Volvo AB, the world’s second-largest truck maker, will set aside $780 million (7 billion kronor) to address a faulty emissions-control component that’s worn out more quickly than expected.
The charge will eat into operating income in the just-finished fourth quarter, while the drag on cash flow will impact the coming years, the Gothenburg, Sweden-based manufacturer said Jan. 3 in a statement issued after trading closed in Stockholm. Citigroup said the size of the provision was “better than feared,” and Volvo shares gained as much as 2.3%.
The expected cost is made up of several factors, including testing of vehicles, statistical analysis and discussions with authorities, Volvo said. The company will “continuously assess the size of the provision as the matter develops.”
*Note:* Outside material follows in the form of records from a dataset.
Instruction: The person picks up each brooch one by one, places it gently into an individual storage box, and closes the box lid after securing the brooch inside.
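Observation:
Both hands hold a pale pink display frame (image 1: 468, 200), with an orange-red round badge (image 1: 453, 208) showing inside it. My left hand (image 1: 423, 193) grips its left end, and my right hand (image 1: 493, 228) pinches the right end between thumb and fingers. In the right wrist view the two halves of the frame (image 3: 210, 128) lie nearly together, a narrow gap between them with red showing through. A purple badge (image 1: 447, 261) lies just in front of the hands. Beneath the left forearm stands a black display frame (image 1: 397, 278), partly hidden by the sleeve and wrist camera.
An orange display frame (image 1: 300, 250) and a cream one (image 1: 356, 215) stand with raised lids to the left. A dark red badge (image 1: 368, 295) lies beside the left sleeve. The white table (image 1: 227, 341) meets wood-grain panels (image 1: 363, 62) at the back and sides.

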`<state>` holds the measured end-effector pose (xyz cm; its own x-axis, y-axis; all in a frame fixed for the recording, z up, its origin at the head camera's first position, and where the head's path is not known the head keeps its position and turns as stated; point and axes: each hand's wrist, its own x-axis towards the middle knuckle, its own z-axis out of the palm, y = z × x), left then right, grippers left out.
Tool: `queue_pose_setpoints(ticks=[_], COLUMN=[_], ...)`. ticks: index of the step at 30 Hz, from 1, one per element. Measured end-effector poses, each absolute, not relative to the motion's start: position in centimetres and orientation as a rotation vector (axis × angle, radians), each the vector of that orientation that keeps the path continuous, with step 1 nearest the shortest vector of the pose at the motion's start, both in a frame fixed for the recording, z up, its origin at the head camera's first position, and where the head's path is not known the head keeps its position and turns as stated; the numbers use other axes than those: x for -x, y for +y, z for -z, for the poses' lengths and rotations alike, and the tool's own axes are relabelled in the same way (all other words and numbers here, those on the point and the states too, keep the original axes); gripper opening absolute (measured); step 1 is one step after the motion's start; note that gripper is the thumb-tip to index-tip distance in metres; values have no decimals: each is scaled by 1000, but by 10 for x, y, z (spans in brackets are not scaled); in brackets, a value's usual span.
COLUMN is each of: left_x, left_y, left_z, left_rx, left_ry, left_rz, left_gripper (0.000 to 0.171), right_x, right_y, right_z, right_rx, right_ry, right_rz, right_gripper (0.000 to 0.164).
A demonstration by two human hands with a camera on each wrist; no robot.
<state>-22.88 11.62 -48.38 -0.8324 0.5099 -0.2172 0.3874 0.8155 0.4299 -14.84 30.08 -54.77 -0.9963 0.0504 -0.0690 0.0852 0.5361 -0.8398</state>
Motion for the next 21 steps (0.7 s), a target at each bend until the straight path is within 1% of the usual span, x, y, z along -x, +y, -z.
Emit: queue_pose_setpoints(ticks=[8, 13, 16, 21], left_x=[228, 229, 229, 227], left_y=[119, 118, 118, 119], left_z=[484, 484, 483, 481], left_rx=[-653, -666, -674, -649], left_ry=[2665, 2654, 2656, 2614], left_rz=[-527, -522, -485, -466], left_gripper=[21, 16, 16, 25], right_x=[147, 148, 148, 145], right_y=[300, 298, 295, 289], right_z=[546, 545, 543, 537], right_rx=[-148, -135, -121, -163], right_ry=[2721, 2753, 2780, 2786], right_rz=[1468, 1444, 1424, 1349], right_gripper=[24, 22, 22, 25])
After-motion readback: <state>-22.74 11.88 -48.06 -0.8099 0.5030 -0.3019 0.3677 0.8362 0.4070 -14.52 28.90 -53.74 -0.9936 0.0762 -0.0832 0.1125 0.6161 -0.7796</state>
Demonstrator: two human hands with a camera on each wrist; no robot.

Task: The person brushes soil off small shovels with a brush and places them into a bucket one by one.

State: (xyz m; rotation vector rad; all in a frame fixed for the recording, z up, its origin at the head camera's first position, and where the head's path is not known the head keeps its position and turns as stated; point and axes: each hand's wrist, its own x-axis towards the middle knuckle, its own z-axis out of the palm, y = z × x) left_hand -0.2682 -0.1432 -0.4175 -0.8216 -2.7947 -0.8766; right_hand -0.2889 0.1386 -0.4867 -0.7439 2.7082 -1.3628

Volvo fell the most in six months on Oct. 16 after disclosing that issues with the part, which comes from an outside supplier, “could be material.” The company has said that a component in trucks widely sold in Europe and the U.S. was degrading faster than expected, potentially leading to the release of emissions exceeding limits.
The cost of addressing the component issue is “uncomfortable but affordable” according to Jefferies analysts including Graham Phillips, who still expects Volvo to pay shareholders an extra dividend, after a year in which the truckmaker has seen orders surge and profits reach record levels.
The revelation by Volvo has come against a backdrop of Volkswagen AG’s emissions scandal that erupted in 2015, when the carmaker was caught using software to circumvent pollution controls. Truckmakers such as Volvo have so far escaped scrutiny.
The company is still considering how to address the problem, and is working with authorities to come up with a solution, it said Jan. 3. The U.S. Environmental Protection Agency said in October it was in talks with Volvo over the matter.
U.S. diesel-engine maker Cummins Inc. said in July that it would pay $404 million through 2020 for repairs to ensure its engines keep pollution below legal limits as they age. EPA and the California Air Resources Board had found previously that some older Cummins engines failed emissions tests as parts wore out.
Johnson Matthey PLC, which supplies coated substrate for emissions-treatment systems, said in November last year that two customers had informed it about failures in engines that use its product. The U.K. company has defensible warranty positions and would “vigorously assert its available contractual protections and defenses,” it added. Shares in the London-based company rose as much as 2% on Jan. 4.